Task inputs ▸
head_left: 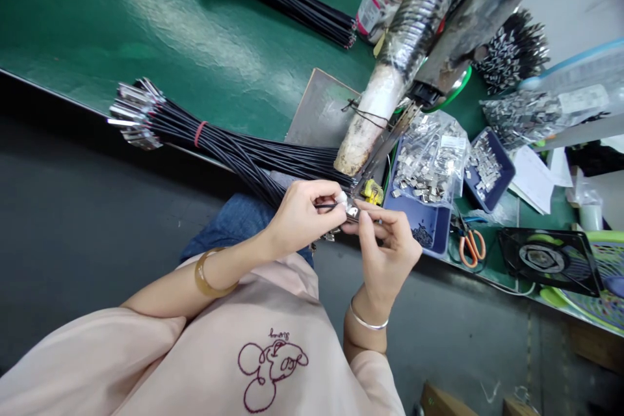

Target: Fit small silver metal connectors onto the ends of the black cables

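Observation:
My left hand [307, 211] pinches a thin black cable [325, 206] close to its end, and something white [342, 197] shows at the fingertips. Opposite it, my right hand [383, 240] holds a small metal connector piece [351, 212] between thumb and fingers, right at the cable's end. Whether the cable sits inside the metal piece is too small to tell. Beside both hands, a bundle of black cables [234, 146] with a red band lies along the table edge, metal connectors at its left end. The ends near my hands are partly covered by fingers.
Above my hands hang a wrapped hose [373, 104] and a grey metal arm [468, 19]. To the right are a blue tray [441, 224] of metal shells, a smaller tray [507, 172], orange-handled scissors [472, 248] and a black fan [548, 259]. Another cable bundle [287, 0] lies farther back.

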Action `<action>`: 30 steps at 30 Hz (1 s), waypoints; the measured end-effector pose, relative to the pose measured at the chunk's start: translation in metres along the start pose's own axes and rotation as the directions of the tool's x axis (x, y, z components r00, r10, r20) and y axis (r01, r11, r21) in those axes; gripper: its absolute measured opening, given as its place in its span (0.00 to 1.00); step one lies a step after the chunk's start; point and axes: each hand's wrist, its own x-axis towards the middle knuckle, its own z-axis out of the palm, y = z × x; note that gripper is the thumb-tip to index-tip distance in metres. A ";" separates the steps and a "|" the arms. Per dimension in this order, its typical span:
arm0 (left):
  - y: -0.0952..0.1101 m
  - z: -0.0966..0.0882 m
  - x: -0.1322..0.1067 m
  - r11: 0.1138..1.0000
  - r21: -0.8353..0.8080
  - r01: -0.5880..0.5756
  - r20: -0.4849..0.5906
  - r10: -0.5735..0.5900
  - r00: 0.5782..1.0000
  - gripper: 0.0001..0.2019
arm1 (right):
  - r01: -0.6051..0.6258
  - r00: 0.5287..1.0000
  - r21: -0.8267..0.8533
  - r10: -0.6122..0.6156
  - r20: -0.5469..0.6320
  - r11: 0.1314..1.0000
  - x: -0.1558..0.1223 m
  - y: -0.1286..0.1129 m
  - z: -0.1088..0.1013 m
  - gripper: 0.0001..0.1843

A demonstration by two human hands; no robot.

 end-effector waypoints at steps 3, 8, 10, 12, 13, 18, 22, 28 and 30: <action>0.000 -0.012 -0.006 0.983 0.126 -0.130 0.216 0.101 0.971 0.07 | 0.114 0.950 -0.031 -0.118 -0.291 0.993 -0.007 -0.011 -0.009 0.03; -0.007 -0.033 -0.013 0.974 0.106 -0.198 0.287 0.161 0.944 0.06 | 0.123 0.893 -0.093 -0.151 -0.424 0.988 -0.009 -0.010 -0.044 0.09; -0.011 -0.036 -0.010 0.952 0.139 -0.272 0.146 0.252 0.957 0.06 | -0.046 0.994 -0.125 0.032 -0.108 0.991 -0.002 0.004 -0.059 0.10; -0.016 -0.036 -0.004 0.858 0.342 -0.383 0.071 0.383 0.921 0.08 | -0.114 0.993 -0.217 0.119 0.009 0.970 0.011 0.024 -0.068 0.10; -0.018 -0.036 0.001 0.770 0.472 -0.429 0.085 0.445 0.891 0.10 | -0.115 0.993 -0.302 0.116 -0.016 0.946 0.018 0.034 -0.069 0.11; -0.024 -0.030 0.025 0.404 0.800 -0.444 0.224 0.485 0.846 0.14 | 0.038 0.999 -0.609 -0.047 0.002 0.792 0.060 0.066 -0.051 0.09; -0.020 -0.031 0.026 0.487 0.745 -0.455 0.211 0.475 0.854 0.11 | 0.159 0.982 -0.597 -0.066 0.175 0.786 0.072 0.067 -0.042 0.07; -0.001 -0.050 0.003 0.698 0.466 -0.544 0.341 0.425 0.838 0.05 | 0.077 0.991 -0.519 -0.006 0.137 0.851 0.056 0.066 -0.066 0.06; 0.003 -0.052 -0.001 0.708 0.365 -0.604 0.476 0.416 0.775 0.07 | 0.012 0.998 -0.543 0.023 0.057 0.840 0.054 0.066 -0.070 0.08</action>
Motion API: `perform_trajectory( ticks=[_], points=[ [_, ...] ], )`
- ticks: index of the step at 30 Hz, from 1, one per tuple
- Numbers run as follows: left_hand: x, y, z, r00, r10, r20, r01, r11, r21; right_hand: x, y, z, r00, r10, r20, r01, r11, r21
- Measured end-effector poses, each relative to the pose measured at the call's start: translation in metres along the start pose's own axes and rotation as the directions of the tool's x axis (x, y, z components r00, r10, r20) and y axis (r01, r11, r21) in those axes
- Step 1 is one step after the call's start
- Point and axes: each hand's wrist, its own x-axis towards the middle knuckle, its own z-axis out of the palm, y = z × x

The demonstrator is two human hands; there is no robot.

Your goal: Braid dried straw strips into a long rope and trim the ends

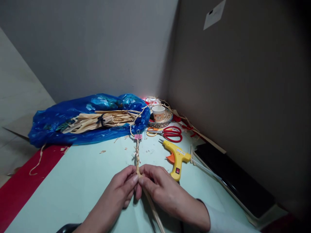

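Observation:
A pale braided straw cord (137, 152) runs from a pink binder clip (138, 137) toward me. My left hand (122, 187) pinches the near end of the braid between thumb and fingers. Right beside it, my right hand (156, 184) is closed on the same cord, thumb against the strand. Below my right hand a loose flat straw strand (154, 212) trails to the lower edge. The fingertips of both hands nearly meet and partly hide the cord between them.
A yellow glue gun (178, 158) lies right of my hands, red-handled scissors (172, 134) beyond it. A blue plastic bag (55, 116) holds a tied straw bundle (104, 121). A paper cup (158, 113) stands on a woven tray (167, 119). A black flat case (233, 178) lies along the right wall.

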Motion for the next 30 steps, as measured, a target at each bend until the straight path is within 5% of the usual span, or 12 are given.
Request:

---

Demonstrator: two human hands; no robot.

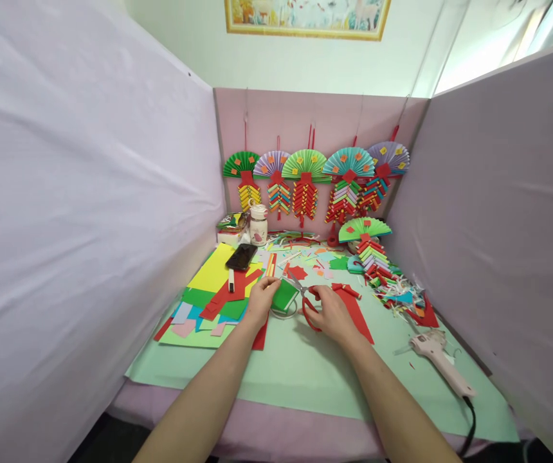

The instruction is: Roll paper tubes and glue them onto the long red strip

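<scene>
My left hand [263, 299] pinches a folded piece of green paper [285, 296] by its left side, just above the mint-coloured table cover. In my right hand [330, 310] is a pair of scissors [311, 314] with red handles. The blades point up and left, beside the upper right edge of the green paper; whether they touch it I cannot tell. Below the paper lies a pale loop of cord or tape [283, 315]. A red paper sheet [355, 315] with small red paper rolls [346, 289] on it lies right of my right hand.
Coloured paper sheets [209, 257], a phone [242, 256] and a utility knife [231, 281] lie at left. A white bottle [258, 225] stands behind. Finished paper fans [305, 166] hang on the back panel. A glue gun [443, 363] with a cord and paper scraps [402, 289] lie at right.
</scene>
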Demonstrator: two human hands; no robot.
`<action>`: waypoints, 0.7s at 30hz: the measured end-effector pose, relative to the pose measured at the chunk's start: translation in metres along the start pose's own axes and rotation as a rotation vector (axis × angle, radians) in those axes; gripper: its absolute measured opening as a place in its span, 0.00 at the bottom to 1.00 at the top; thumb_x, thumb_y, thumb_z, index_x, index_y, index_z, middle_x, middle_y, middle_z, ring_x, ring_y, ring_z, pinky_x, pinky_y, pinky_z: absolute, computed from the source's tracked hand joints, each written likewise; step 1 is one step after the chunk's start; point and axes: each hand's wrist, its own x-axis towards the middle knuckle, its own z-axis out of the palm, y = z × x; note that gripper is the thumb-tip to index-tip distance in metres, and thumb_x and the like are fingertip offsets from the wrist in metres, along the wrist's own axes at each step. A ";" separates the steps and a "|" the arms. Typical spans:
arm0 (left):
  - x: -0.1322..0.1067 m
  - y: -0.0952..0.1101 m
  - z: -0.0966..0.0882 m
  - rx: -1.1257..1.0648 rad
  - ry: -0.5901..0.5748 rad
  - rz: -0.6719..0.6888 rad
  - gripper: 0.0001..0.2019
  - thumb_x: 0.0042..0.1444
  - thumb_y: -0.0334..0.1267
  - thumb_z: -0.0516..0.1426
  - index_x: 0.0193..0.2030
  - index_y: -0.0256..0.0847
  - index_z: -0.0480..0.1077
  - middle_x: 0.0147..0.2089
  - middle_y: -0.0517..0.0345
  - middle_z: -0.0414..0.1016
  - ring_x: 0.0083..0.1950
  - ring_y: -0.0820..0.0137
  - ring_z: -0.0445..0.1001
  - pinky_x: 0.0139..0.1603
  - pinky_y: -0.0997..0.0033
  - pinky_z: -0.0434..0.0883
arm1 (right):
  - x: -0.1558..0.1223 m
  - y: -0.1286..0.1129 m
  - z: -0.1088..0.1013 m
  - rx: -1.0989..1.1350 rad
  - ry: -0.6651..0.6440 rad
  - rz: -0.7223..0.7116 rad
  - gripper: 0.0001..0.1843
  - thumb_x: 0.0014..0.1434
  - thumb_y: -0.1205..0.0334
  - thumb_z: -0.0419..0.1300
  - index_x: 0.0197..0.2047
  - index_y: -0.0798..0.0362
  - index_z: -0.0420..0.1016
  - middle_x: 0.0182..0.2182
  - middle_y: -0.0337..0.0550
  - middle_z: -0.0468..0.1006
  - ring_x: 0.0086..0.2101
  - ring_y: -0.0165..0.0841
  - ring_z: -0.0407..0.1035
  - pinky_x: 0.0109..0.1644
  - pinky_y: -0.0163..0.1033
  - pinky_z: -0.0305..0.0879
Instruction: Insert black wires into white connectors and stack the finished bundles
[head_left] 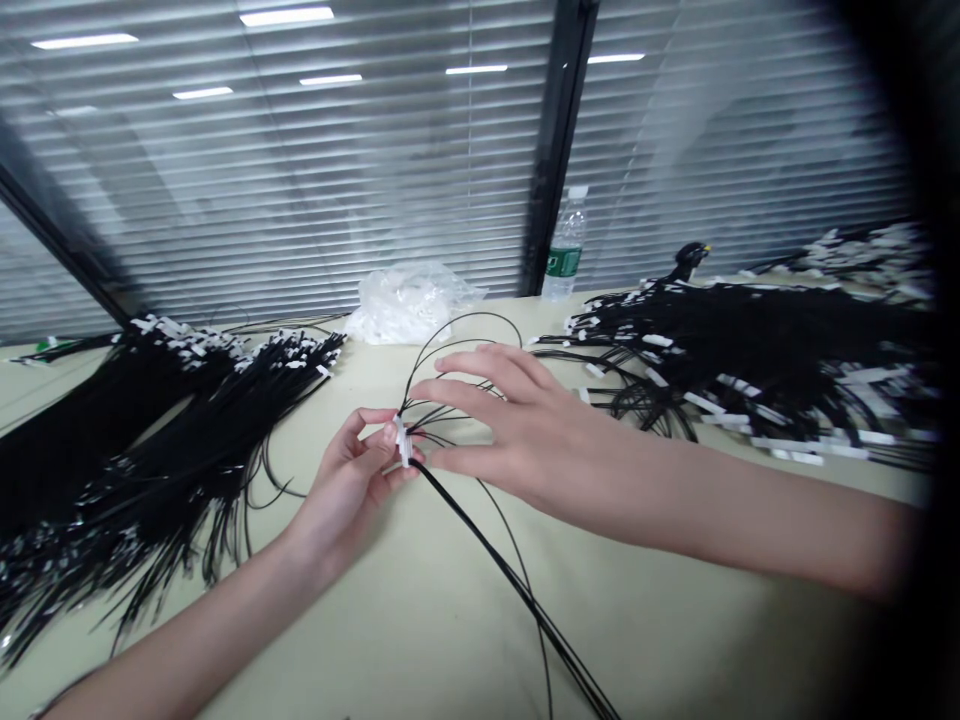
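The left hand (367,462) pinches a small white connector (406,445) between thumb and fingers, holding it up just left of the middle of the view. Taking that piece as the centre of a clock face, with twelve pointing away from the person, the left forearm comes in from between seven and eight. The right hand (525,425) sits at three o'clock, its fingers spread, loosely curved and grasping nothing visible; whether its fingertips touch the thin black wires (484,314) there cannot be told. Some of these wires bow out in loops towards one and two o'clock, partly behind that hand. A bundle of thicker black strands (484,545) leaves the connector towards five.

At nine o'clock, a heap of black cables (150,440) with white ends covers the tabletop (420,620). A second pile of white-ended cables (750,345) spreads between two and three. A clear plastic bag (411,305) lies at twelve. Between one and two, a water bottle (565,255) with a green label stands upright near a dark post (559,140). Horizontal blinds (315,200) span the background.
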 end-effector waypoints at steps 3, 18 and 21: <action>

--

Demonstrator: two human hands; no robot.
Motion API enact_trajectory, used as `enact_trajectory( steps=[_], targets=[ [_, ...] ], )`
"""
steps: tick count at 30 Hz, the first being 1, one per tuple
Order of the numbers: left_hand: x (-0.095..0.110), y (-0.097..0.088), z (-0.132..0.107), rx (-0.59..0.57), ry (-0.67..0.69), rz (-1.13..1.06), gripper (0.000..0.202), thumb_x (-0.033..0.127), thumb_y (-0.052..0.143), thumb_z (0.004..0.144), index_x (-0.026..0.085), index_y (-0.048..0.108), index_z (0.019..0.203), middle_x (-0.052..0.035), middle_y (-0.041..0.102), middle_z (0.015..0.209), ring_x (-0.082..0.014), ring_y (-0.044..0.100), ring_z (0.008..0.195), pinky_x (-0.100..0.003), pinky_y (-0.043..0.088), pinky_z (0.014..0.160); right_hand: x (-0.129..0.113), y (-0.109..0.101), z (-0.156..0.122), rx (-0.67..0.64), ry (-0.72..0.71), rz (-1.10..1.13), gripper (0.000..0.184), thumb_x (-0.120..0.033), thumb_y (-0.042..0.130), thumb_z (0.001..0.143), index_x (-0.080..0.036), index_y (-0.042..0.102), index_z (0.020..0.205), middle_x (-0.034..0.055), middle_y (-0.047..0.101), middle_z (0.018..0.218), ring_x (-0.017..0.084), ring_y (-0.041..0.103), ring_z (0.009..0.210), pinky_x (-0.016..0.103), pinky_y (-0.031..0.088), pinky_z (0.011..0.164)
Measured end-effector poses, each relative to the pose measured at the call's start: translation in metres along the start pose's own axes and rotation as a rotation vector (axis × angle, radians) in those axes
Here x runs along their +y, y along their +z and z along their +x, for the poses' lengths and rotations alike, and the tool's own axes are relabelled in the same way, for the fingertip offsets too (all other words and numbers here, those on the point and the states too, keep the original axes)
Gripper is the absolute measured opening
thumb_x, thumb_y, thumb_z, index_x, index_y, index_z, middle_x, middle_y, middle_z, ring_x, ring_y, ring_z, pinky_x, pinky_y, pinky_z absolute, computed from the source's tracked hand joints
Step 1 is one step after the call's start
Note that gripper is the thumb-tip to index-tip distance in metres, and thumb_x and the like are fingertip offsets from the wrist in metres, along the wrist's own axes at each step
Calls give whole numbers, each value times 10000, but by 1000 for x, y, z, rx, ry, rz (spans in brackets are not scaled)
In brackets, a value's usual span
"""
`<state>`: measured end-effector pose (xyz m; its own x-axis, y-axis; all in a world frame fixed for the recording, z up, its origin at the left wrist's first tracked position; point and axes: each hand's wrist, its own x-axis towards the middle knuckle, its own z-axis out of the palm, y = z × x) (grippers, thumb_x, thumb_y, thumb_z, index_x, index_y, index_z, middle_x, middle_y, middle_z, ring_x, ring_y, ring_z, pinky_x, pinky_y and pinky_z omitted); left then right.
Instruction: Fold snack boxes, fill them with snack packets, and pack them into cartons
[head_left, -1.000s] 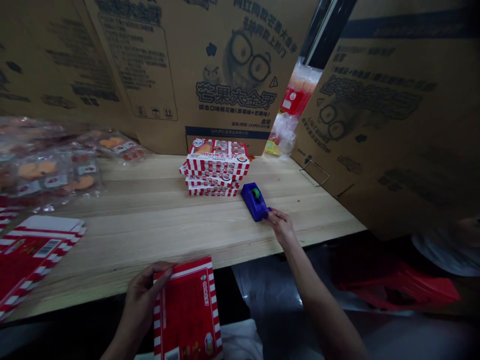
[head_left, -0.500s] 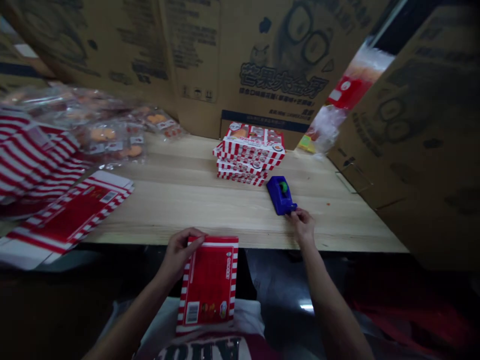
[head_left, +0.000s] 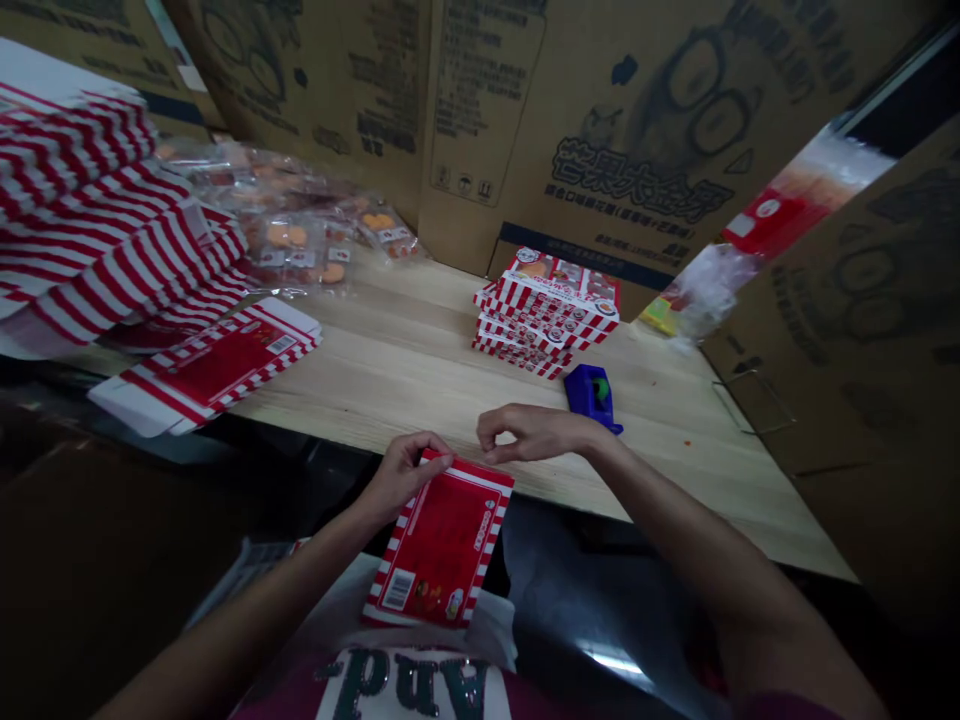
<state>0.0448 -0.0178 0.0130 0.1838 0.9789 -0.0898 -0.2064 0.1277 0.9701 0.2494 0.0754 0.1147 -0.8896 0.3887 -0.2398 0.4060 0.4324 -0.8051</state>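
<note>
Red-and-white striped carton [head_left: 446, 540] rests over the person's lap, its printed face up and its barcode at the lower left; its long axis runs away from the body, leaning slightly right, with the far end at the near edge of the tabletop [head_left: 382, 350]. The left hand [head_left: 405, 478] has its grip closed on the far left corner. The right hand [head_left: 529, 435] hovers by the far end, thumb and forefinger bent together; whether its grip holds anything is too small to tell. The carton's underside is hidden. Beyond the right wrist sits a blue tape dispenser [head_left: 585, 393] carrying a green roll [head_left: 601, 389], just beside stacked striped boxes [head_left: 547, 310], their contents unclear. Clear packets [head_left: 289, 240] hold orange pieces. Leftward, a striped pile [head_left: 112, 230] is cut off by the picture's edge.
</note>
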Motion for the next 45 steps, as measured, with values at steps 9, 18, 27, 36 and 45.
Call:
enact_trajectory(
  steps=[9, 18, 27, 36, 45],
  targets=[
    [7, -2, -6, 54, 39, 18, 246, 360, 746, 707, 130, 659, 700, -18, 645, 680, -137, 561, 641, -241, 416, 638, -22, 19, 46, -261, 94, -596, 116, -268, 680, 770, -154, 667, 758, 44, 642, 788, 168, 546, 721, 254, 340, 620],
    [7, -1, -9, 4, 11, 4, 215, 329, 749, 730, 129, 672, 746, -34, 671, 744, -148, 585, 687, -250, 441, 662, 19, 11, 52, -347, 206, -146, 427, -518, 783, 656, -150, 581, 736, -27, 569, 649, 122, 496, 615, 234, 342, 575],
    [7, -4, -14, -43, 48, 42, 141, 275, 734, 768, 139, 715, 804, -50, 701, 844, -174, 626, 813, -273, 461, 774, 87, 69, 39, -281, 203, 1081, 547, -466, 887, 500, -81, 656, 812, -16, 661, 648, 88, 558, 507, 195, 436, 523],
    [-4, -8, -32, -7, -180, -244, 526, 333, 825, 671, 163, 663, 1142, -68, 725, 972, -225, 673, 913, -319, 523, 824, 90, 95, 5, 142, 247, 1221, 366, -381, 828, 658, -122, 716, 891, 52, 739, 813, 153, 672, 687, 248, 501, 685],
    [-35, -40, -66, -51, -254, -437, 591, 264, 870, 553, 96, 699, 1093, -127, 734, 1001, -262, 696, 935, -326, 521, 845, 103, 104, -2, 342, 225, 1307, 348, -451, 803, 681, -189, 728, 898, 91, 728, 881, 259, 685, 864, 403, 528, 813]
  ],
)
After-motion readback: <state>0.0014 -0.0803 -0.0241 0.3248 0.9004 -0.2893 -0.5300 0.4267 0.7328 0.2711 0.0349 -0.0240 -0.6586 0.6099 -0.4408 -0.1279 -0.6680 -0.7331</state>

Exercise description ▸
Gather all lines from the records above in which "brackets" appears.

Written reply ▸
Calls give whole numbers, each value times 10000, but by 1000 for x, y, z, rx, ry, rz (spans in brackets are not scaled)
In brackets, a value's usual span

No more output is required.